Der Hund stammt vom Wolf ab. Er hat wölfische Wesensmerkmale und Bedürfnisse. Aufgrund dieser Abstammung hat er die folgenden Rechte, obwohl er ein Mitglied unserer Gesellschaft ist. Hundehalter, Züchter und Ausbilder sind aufgerufen, sich diese Rechte stets gegenwärtig zu halten und sich zu bemühen, die Achtung dieser Rechte zu fördern und durch fortschreitende Maßnahmen ihre allgemeine und tatsächliche Anerkennung und Verwirklichung zu gewährleisten. Denn das Verhalten eines jeden Hundes wird entscheidend geprägt durch seinen Menschenpartner.
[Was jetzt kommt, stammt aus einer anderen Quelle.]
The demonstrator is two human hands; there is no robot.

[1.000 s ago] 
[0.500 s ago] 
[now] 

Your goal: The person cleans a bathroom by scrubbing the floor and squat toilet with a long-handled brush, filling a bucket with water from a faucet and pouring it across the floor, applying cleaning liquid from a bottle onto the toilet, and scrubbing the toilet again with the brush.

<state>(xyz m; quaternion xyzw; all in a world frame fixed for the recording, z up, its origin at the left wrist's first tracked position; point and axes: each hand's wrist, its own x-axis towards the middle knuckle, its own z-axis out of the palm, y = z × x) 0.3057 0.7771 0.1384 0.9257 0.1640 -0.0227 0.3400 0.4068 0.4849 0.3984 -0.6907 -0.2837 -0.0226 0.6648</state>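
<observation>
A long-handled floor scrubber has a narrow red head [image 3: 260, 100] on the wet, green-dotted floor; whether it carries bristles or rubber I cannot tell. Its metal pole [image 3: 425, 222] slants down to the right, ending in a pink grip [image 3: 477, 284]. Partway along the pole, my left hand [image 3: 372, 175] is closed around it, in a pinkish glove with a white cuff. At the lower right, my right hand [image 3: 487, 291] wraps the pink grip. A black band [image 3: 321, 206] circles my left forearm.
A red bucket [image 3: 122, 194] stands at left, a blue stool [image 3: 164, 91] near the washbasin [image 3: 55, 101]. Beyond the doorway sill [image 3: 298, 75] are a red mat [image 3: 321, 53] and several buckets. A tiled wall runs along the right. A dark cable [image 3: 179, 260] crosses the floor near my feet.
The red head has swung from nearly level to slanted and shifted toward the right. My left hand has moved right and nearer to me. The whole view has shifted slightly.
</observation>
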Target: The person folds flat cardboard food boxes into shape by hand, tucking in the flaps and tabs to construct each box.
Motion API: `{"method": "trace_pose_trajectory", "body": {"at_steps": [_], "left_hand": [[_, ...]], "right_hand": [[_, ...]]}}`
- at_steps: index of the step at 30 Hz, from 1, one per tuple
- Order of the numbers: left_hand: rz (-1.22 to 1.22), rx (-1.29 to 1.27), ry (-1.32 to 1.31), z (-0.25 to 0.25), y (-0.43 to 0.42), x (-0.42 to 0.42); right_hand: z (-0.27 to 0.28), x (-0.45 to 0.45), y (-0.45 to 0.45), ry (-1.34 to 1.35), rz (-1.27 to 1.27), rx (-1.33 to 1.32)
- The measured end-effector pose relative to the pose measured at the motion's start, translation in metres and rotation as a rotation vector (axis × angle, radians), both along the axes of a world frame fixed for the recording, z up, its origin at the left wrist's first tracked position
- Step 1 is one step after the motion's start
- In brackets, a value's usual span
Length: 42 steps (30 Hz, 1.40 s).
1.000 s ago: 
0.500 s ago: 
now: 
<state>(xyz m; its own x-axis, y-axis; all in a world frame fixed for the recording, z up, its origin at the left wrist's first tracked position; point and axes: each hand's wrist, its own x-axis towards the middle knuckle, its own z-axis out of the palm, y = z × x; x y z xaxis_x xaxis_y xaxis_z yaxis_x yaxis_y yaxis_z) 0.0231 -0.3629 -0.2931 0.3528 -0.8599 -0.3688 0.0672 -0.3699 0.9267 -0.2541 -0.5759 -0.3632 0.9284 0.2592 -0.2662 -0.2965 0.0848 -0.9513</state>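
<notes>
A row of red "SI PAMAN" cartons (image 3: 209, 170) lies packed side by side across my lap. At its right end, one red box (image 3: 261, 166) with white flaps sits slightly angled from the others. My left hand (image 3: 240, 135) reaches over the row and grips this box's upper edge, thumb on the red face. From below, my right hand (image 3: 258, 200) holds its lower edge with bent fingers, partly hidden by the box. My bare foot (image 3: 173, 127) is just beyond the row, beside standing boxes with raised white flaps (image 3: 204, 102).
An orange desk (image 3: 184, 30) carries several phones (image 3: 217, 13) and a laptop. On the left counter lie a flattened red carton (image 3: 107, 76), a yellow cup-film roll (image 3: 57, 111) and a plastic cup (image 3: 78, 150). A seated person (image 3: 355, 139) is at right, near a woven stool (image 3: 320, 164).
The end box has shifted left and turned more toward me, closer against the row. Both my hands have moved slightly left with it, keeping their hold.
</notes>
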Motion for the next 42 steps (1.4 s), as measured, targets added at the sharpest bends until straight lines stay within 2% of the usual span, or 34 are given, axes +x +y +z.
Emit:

Artikel 1 Der Hund hat das Recht auf einen sachkundigen Besitzer
Artikel 2 Der Hund hat das Recht auf dauerhaften sozialen Kontakt zu Menschen und Hunden
Artikel 3 Der Hund hat das Recht, mit Artgenossen zu spielen
Artikel 4 Der Hund hat das Recht auf Verlässlichkeit in den sozialen Beziehungen
Artikel 5 Der Hund hat das Recht auf artspezifische Kommunikation
Artikel 6 Der Hund hat das Recht auf körperliche Auslastung
Artikel 7 Der Hund hat das Recht auf freie Bewegung
Artikel 8 Der Hund hat das Recht auf Leben und körperliche Unversehrtheit
Artikel 9 Der Hund hat das Recht auf Aufgaben, die seinem Wesen entsprechen
Artikel 10 Der Hund hat das Recht, durch eigene Erfahrungen zu lernen
Artikel 11 Der Hund hat das Recht, sich schmutzig zu machen, zu stinken und Flöhe zu bekommen
Artikel 12 Der Hund hat das Recht auf art- und bedarfsgerechte, abwechslungsreiche Ernährung
Der Hund ist ein Hund! Gleichwohl läuft er in unserer Gesellschaft Gefahr, nur noch an den menschlichen Ansprüchen gemessen zu werden. Die vorgenannten Rechte sollen einen Beitrag dazu leisten, den Hund als Tier mit wölfischen Bedürfnissen zu sehen, wertzuschätzen und zu lieben.